Records from a data collection:
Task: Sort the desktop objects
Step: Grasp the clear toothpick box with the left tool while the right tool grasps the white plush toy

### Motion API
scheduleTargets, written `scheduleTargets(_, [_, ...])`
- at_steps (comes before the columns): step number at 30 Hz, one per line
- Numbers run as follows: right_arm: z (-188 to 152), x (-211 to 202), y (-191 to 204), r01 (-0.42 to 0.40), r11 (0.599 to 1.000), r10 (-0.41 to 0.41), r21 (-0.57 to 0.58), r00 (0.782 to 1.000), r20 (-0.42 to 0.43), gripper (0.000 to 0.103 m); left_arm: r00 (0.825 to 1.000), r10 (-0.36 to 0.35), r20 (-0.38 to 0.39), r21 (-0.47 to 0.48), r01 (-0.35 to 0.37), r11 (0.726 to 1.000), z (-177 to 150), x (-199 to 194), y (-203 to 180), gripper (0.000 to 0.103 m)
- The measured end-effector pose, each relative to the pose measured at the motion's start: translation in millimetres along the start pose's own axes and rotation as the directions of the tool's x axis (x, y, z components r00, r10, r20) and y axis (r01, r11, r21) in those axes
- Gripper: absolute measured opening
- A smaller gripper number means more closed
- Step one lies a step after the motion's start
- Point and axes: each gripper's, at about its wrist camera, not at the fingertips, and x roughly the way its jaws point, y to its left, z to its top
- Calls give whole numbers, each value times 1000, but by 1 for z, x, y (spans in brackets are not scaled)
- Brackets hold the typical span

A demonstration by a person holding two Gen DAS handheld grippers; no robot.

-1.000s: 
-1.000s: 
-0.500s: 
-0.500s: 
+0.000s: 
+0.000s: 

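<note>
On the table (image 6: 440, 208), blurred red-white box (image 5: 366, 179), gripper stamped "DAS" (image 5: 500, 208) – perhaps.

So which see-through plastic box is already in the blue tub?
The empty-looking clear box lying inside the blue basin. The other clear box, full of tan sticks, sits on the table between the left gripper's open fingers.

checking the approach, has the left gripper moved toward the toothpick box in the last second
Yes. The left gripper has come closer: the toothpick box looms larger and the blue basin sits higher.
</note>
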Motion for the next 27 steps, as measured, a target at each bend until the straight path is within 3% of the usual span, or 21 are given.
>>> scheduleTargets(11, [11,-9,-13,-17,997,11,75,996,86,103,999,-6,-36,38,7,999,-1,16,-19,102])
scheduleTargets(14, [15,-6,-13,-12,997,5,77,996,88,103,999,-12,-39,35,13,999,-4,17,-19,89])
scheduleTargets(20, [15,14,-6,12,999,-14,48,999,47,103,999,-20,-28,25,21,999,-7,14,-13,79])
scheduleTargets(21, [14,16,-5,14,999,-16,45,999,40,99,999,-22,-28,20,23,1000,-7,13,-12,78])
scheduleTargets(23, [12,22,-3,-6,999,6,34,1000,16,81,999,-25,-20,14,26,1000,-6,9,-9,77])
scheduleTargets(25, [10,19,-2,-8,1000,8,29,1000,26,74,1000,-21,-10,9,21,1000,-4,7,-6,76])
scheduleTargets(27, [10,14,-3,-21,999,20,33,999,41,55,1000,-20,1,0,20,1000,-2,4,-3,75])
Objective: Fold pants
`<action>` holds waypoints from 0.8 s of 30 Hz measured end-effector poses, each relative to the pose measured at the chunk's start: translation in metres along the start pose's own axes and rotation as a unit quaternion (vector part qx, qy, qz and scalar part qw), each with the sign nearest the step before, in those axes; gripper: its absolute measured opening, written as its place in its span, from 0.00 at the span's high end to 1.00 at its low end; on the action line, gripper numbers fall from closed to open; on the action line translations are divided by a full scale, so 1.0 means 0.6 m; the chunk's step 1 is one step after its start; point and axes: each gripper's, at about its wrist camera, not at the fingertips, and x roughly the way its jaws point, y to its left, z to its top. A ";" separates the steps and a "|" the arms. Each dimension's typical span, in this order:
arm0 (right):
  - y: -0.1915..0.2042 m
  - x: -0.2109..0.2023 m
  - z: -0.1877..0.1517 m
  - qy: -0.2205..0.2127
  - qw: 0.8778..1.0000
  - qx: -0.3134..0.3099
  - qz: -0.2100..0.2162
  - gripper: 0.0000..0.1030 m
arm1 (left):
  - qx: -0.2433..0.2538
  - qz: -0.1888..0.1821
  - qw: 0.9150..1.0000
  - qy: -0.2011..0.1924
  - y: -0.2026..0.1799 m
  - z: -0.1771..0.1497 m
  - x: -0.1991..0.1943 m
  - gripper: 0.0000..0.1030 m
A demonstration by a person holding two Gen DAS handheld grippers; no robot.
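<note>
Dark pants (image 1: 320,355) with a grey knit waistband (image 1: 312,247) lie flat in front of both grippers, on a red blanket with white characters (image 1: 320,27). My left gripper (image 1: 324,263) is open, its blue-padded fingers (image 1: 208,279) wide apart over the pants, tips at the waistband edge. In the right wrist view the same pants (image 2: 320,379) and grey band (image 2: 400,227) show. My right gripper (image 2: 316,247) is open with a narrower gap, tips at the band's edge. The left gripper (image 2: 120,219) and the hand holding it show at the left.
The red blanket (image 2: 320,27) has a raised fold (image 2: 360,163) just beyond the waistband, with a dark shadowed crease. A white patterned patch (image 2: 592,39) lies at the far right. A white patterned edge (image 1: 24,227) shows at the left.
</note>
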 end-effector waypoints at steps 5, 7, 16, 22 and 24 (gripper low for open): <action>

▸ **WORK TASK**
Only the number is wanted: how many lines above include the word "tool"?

▸ **SOLUTION TO THIS PROBLEM**
2